Prière de Thich Nhat Hanh

Si tu me demandes combien j’en veux,
Je dirai que je veux tout.
Ce matin, toi et moi
Et tous les hommes
Sommes entraînés dans le courant merveilleux
De l’un.

Bribes d’imagination que nous sommes,
Nous avons fait un long chemin pour trouver par nous-mêmes
Et pour nous-mêmes, dans l’obscurité, l’illusion de l’émancipation.

Ce matin, mon frère revient de sa longue aventure,
Il s’agenouille devant l’autel,
Ses yeux pleins de larmes.
Son âme désire très fort un rivage pour y jeter l’ancre.
(Une envie que j’ai déjà connue).

Laissons-le ici se mettre à genoux et  pleurer.
Laissons-le crier son cœur.
Laissons-le ici trouver refuge pendant un millier d’années,
Assez pour sécher ses larmes.
Une nuit, je viendrai
Et mettrai le feu à son abri, la petite maison sur la colline.

Mon feu détruira tout
Et emportera l’unique chaloupe qui lui reste après un naufrage.

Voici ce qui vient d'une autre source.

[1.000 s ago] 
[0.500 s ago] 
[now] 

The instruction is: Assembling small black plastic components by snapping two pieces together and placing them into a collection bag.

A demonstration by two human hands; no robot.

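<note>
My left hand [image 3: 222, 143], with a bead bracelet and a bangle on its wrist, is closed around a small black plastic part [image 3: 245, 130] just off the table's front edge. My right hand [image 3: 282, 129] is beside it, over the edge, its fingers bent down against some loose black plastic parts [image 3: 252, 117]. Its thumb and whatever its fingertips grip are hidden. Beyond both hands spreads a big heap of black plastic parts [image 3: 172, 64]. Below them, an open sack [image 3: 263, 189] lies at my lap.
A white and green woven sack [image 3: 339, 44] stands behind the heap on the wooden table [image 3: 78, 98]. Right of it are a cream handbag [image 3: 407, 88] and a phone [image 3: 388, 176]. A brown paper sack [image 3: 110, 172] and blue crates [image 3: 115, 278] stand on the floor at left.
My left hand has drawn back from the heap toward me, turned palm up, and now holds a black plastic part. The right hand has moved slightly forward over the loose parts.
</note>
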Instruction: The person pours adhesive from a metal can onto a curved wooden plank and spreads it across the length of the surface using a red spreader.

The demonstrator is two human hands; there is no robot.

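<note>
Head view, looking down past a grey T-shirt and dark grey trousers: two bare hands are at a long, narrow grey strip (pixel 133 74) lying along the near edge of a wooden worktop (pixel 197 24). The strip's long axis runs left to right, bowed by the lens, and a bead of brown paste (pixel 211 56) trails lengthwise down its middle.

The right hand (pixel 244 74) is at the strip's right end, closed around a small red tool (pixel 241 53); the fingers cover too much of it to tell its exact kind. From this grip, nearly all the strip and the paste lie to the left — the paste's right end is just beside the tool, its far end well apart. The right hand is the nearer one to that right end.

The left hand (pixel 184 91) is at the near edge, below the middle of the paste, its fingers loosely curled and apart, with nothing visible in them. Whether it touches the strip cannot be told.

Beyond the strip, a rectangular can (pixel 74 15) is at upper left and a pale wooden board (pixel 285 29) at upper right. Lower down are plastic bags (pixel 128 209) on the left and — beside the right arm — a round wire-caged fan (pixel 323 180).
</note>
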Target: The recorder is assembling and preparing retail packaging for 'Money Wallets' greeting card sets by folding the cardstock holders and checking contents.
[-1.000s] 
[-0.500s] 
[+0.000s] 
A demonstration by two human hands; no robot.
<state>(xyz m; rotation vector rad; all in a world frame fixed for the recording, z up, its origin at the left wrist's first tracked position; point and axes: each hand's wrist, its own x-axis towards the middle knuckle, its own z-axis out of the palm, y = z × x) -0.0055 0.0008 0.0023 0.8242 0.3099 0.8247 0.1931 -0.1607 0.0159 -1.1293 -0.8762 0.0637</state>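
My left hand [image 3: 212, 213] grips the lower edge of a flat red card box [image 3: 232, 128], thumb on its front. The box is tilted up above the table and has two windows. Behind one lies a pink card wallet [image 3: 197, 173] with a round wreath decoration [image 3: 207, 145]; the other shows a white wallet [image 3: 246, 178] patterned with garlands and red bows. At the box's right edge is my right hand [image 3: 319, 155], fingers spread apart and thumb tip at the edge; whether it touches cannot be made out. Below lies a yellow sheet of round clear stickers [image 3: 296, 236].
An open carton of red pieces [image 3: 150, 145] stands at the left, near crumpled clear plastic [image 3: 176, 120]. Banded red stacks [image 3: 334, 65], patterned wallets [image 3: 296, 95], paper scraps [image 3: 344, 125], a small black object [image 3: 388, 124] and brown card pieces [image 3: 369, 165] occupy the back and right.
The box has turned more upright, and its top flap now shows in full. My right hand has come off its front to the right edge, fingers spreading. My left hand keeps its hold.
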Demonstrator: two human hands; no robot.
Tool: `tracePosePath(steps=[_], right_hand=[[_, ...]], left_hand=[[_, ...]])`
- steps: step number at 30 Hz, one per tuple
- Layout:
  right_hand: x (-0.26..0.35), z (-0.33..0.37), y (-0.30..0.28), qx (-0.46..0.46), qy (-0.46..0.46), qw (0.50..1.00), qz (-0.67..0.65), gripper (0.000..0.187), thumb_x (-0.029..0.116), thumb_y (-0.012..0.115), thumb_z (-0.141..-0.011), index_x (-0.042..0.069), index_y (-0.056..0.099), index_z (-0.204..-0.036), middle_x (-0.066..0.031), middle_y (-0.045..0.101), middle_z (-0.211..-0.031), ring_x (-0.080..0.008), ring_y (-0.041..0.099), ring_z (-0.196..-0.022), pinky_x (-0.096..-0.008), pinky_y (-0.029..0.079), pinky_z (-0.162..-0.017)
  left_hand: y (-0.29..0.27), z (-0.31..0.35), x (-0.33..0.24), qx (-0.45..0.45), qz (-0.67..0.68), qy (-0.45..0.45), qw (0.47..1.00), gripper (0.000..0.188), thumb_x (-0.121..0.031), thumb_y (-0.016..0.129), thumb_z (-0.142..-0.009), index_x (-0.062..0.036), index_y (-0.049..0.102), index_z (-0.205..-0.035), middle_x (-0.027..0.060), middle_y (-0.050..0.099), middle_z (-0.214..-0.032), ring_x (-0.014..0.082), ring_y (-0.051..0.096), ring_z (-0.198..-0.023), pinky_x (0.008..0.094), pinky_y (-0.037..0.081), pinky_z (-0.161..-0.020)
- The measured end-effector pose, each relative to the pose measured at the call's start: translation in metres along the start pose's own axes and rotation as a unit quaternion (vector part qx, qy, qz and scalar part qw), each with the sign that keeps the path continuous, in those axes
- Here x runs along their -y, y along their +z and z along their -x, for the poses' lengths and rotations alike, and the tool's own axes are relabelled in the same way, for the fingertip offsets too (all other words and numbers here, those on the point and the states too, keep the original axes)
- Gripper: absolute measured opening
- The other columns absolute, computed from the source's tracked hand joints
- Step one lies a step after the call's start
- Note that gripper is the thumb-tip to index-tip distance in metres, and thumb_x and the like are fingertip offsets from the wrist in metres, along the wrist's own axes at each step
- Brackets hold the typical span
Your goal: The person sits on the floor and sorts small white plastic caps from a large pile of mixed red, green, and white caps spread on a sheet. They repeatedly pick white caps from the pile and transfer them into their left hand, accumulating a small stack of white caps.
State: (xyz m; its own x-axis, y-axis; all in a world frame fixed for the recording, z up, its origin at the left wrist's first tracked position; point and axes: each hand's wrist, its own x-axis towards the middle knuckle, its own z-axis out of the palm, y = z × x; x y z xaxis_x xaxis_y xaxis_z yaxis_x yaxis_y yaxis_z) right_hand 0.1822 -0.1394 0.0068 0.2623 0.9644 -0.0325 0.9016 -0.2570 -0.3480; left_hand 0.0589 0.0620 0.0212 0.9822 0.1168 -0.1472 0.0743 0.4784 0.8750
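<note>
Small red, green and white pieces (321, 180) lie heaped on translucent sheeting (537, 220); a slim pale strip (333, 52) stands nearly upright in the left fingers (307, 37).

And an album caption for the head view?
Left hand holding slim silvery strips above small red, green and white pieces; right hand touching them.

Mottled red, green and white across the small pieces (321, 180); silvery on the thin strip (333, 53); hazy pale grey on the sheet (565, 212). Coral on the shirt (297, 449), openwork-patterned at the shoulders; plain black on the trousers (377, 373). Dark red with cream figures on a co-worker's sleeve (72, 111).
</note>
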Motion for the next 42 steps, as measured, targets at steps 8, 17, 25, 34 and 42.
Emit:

Dans l’angoisse extrême de son âme,
La coquille se brisera.
La lumière de la hutte en feu sera le témoin
De sa libération glorieuse.

Je l’attendrai
A côté de la petite maison en feu.
Des larmes couleront le long de mes joues.
Je serai là pour contempler son être nouveau.
Et alors que je tiendrai ses mains dans les miennes
Et lui demanderai combien il en veut,
Il sourira et me dira qu’il veut tout – tout comme  moi.